Anche questa edizione riprende il tema indicato da Papa Francesco per la Giornata mondiale del migrante e del rifugiato: “Verso un Noi sempre più grande”. L’inclusione deve diventare un aspetto quotidiano in tutti i contesti. Con quale sguardo e con quali competenze una comunità cristiana può diventare un vero approdo per chi cerca aiuto?
Dobbiamo saper essere inclusivi, questo significa puntare ad essere un “Noi sempre più grande”, cioè non ragionare in termini di contrapposizione né tantomeno di conflittualità. Non è però un generico e retorico invito a essere accoglienti. Cosa che, peraltro, già dovrebbe ispirare lo stile del cristiano, essendo un fondamentale dettato evangelico.
Come tradurre l’invito del Papa e del Vescovo all’inclusione e alla valorizzazione della multiculturalità?
Scardinando la semplicistica e falsa equazione straniero uguale bisognoso ma, al contrario, potremmo domandarci cosa possono dare alle nostre comunità le persone che vengono da altri Paesi. E parlo anzitutto di stranieri cattolici e di comunità parrocchiali. Quanto li coinvolgiamo? Quanta stima ne abbiamo? Vivono la stessa fede in Gesù Cristo ma quanto gli chiediamo di partecipare attivamente?

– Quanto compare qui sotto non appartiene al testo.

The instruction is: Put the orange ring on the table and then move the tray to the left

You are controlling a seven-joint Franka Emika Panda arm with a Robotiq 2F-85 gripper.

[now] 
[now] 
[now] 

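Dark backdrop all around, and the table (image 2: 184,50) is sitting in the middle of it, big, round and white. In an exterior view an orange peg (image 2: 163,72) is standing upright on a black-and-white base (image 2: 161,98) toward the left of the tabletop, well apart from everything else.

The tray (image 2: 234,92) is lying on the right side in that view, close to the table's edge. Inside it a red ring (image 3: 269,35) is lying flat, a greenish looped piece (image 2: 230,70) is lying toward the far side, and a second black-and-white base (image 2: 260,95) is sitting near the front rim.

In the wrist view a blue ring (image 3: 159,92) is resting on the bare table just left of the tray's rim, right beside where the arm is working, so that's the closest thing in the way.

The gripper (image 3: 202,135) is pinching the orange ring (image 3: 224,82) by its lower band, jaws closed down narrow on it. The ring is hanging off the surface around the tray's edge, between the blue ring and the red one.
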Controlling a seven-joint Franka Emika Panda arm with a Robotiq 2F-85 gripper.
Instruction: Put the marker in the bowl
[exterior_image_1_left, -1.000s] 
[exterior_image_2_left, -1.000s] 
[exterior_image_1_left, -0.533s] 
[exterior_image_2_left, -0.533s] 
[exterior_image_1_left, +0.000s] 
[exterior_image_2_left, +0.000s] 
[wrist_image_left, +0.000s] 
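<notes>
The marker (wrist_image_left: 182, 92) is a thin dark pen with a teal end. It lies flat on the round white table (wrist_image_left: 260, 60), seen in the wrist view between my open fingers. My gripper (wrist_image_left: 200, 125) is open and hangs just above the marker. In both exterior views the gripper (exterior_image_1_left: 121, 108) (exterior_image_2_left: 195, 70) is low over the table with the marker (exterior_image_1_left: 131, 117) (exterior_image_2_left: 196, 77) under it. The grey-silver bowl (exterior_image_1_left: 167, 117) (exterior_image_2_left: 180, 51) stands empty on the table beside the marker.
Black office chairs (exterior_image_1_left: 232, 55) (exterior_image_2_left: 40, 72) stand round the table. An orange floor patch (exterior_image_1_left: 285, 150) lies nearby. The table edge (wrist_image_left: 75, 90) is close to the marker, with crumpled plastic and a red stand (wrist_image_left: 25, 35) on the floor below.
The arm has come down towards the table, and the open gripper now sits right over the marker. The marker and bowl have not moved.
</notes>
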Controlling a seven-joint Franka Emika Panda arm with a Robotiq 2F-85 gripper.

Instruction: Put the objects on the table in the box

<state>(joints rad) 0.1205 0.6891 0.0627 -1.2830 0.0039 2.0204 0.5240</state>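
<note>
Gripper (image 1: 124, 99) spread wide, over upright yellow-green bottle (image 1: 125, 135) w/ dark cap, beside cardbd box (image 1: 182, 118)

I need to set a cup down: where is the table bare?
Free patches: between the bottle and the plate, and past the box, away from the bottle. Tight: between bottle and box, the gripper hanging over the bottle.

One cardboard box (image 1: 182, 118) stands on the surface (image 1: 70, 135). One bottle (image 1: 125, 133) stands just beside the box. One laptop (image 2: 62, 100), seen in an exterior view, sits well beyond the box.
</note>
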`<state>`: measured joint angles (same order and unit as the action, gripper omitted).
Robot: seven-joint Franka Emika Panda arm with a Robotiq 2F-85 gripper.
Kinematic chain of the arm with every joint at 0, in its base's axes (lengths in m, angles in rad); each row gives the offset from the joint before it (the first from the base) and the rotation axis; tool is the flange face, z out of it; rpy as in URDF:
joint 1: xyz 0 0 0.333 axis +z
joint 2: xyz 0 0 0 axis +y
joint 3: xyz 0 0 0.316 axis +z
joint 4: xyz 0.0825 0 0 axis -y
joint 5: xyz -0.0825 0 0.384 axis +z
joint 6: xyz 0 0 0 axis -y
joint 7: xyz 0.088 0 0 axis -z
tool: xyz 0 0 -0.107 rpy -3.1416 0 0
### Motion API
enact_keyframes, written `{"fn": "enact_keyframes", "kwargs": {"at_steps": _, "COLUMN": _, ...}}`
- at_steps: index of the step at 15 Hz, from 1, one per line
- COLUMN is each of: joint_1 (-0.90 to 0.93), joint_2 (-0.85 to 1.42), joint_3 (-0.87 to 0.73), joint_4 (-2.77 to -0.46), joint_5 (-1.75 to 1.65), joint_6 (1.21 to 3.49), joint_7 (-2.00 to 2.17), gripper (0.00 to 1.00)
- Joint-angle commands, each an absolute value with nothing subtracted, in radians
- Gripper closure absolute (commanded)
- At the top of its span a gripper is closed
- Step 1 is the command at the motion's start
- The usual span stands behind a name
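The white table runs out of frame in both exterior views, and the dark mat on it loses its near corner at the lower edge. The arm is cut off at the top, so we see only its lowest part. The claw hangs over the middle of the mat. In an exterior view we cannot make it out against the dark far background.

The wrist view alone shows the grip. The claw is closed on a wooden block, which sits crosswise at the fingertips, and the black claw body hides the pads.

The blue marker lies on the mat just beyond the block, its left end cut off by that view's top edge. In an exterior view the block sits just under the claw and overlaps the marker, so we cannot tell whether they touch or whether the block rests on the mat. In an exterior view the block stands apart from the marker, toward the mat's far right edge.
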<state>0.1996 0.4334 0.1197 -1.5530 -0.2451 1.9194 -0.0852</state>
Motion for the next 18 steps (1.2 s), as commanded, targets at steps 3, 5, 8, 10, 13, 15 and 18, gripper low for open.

Qualcuno di loro, che spesso sono genitori dei compagni dei nostri figli a scuola, potrebbe essere maggiormente coinvolto? Come volontario in oratorio? Come catechista? In associazioni attive in parrocchia? In questi mesi nei quali si stanno rinnovando i Consigli pastorali parrocchiali perché non sostenerne la candidatura? O il coinvolgimento tra coloro che il parroco ha facoltà di inserire? Sarebbe un modo per riconoscerne e apprezzarne le capacità; per avere un punto di vista che a noi può sfuggire; per beneficiare di un contributo che ci ricordi l’universalità della Chiesa.